__EXERCISE GOAL__: Set down each line of the material that follows, exactly, with no pictures.

__DATA PROVIDED__:
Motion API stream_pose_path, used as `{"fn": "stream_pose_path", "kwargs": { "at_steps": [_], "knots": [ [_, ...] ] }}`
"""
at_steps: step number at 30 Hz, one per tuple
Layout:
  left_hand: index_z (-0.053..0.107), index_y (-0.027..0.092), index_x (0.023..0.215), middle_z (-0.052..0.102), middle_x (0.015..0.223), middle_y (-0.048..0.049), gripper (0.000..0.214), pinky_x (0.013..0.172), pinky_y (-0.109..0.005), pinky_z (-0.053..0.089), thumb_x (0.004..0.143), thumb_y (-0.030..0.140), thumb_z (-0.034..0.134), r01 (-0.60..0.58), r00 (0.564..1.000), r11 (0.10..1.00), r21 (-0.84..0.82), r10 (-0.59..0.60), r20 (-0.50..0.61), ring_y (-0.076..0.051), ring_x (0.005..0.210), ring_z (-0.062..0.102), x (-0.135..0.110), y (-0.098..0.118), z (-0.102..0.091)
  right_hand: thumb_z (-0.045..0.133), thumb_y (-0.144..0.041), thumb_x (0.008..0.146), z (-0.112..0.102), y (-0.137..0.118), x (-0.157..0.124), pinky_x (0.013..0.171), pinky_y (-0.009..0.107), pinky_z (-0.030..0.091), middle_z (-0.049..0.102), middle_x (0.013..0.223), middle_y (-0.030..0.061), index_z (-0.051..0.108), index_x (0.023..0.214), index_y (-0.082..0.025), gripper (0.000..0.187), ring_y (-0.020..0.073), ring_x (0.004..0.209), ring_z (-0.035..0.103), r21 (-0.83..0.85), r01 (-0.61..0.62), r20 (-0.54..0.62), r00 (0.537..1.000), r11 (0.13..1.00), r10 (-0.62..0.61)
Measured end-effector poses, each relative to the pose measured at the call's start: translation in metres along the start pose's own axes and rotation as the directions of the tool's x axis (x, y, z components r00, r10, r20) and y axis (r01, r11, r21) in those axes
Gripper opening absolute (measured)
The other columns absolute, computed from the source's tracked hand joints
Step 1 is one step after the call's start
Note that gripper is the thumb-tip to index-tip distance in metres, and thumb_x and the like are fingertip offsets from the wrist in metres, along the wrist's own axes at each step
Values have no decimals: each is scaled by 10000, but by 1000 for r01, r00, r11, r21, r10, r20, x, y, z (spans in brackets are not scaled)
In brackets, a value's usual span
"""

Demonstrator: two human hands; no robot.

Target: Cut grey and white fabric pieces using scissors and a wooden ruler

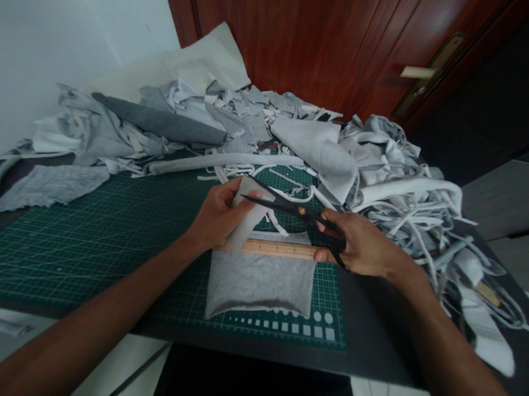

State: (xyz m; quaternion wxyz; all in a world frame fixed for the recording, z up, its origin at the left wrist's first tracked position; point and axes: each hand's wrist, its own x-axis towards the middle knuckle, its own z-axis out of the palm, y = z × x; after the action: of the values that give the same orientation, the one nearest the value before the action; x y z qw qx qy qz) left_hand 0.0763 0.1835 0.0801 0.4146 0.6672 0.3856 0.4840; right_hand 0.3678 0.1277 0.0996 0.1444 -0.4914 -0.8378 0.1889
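Observation:
My left hand (220, 213) pinches a small light-grey fabric piece (246, 216) between thumb and fingers. In my right hand (360, 241) are black-handled scissors (302, 210), their blades parted and reaching left to the fabric and my left thumb. Below both hands a wooden ruler (275, 249) lies across a grey fabric rectangle (262, 280). The ruler's right end is at my right fingers, and its left end passes behind the held piece. Whether the blades are cutting the cloth I cannot tell.
Under the work lies a green cutting mat (156, 234) on a dark table (373, 328). Heaps of grey and white fabric scraps (91, 124) line the back and right side. A rolled white cloth (318, 147) sits behind the scissors. Beyond stands a brown wooden door (299, 40).

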Motion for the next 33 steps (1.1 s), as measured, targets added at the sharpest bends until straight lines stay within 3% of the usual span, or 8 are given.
{"fn": "stream_pose_path", "kwargs": {
  "at_steps": [11,19,33],
  "knots": [
    [720,213,865,740,808,-19,312,573,-247,498,851,522,766,-3,1000,998,63,2,10,-165,714,650,-3,3,1,696,-704,811,-2,-9,1,607,295,328,624,763,23,522,889,-223,518,183,626,533,-32,-44,6,999,999,44],
    [742,223,909,752,809,-21,254,512,-237,469,875,475,743,-10,1000,996,87,9,13,-171,695,657,-3,4,1,692,-756,799,-4,-8,1,594,281,308,564,676,-13,513,777,-227,559,150,571,474,6,-33,-21,999,999,33],
    [751,227,911,768,861,-26,257,589,-250,520,872,480,731,-42,999,990,138,40,18,-178,735,675,-2,-4,-2,711,-788,761,-6,-6,0,543,265,264,470,579,-49,495,677,-221,613,118,531,392,27,-36,-32,999,999,37]
  ]
}}
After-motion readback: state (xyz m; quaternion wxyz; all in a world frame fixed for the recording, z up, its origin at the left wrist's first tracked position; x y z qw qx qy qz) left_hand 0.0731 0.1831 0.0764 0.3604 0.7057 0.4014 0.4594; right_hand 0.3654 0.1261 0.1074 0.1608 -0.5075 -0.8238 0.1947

__TASK OUTPUT__:
Motion API stream_pose_path, used as `{"fn": "stream_pose_path", "kwargs": { "at_steps": [_], "knots": [ [_, ...] ] }}`
"""
at_steps: step number at 30 Hz, one per tuple
Layout:
  left_hand: index_z (-0.053..0.107), index_y (-0.027..0.092), index_x (0.023..0.215), middle_z (-0.052..0.102), middle_x (0.015..0.223), middle_y (-0.048..0.049), gripper (0.000..0.214), pinky_x (0.013..0.172), pinky_y (-0.109..0.005), pinky_z (-0.053..0.089), thumb_x (0.004..0.143), thumb_y (-0.030..0.140), thumb_z (-0.034..0.134), r01 (-0.60..0.58), r00 (0.564..1.000), r11 (0.10..1.00), r21 (-0.84..0.82), r10 (-0.59..0.60), r20 (-0.50..0.61), ring_y (-0.076..0.051), ring_x (0.005..0.210), ring_z (-0.062..0.102), x (-0.135..0.110), y (-0.098..0.118), z (-0.102..0.091)
  right_hand: thumb_z (-0.045..0.133), thumb_y (-0.144..0.041), thumb_x (0.008..0.146), z (-0.112..0.102), y (-0.137..0.118), x (-0.157..0.124), pinky_x (0.013..0.171), pinky_y (-0.009..0.107), pinky_z (-0.030..0.091), middle_z (-0.049..0.102), middle_x (0.013..0.223), middle_y (-0.030..0.061), index_z (-0.051..0.108), index_x (0.023..0.214), index_y (-0.082..0.025), gripper (0.000..0.187), ring_y (-0.020..0.073), ring_x (0.004..0.209), ring_z (-0.035..0.103), r21 (-0.83..0.85), r01 (-0.61..0.62), r20 (-0.54..0.62), r00 (0.537..1.000), r11 (0.13..1.00), r10 (-0.62..0.61)
Measured end-effector poses, each relative to the pose measured at the call's start: translation in metres along the start pose's own axes and rotation as the directions of the tool's x axis (x, y, z components r00, r10, r20) and y axis (r01, r11, r21) in those axes
Gripper opening absolute (measured)
The other columns absolute, computed from the source's tracked hand joints
Step 1 is one step after the call's start
Note that gripper is the thumb-tip to index-tip distance in metres, and thumb_x and the like are fingertip offsets from the wrist in metres, along the wrist's own axes at each step
Values have no decimals: each is scaled by 10000, but by 1000 for r01, r00, r11, r21, r10, r20, x, y, z (spans in brackets are not scaled)
In brackets, a value's usual span
"""

Demonstrator: two human hands; no robot.

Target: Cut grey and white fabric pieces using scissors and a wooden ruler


State: (xyz m; quaternion wxyz; all in a world frame fixed for the recording, z up, its origin at the left wrist's first tracked position; point and axes: each hand's wrist, its own x-axis towards the middle knuckle, its own z-axis out of the palm, y = z × x; after the action: of the values that give the same orientation, the one nearest the value before the action; x y z qw qx qy qz) left_hand 0.0763 0.1835 0.0801 0.4146 0.6672 0.3856 0.4840; right_hand 0.3678 0.1277 0.0996 0.1444 -0.4914 -0.8378 0.1889
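Observation:
My left hand (220, 213) pinches a small light-grey fabric piece (246, 216) between thumb and fingers. In my right hand (360, 241) are black-handled scissors (302, 210), their blades parted and reaching left to the fabric and my left thumb. Below both hands a wooden ruler (275, 249) lies across a grey fabric rectangle (262, 280). The ruler's right end is at my right fingers, and its left end passes behind the held piece. Whether the blades are cutting the cloth I cannot tell.
Under the work lies a green cutting mat (156, 234) on a dark table (373, 328). Heaps of grey and white fabric scraps (91, 124) line the back and right side. A rolled white cloth (318, 147) sits behind the scissors. Beyond stands a brown wooden door (299, 40).
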
Motion for the next 33 steps (1.1 s), as measured, targets added at the sharpest bends until straight lines stay within 3% of the usual span, or 8 are given.
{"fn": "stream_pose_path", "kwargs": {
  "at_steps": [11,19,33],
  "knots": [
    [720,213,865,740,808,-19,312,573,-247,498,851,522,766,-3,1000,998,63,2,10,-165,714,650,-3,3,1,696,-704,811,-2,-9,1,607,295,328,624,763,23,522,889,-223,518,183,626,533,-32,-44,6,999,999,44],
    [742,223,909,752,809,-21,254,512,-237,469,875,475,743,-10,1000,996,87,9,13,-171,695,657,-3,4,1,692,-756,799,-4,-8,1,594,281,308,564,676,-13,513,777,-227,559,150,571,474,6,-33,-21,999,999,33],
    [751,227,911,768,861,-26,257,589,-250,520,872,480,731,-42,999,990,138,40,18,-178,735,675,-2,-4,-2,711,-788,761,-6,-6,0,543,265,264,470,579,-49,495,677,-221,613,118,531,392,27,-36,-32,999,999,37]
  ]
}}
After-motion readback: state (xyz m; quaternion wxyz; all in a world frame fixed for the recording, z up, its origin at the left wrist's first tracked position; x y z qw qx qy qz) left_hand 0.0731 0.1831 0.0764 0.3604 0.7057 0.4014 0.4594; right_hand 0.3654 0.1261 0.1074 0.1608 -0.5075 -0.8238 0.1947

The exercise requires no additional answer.